One deputy I work with took the cake though. We were doing a body recovery. A really, really bad body recovery. The kind where you bring the pieces out in small trash bags as you find them and hope the patient had good dental records.

Well, for some reason, the patient's ear was found far, far away from the rest of the pieces of the body. The ear was placed in its own bag and because of that forgotten about when the rest of the pieces were handed over to the coroner.

This deputy realized his mistake about an hour later, and sheepishly told our commanding officer. Our CO's reply:

"Fuck, well just throw the damn thing away, none of us ever saw it..."

Ay, ay captain, and so it was done, or we thought.

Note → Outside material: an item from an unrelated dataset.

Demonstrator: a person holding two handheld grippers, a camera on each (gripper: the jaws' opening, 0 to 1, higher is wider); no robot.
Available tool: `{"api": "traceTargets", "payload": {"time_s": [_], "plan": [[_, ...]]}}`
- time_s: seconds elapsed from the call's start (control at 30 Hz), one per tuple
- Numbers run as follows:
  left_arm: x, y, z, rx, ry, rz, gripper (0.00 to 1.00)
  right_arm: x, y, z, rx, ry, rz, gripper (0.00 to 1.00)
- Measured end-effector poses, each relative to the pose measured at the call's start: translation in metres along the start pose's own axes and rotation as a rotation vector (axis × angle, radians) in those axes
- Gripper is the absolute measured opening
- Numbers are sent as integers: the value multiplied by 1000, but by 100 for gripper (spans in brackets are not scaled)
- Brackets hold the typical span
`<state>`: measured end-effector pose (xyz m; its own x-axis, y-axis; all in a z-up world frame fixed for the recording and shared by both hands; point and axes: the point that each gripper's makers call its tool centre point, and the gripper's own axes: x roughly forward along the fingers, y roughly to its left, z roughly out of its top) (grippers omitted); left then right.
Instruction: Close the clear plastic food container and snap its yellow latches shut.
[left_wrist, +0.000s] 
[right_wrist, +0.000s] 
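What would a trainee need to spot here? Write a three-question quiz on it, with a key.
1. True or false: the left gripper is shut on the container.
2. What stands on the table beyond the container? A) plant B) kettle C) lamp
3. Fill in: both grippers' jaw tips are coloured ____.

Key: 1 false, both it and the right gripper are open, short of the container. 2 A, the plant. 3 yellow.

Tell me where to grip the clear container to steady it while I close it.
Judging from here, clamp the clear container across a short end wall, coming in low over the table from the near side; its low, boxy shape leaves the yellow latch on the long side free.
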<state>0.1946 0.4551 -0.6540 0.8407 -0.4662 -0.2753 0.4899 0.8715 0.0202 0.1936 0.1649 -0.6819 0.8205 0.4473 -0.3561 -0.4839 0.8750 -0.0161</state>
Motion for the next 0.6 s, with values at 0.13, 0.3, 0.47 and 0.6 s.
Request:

Not long after the call out the afore mentioned deputy and went to grab us sandwiches after the call out. Our CO had been bitching all day about how hungry he was and how long the recovery was taking, etc, etc, etc.

The Deputy returned from his food run, handed out all the boxes of food, and (quickly) walked away. Our CO opened his sandwich box, opened his hoagie to pile on the mayo and letuce and there, smack dab in the middle of his ham was the ear that had been "thrown away".

Our CO immediately recoiled, and chucked the sandwhich at the (now running) deputy. After a brief pursuit the deputy handed out CO his real sandwhich, the ear was finally thrown away, and one of the better pranks in our department went down in infamy.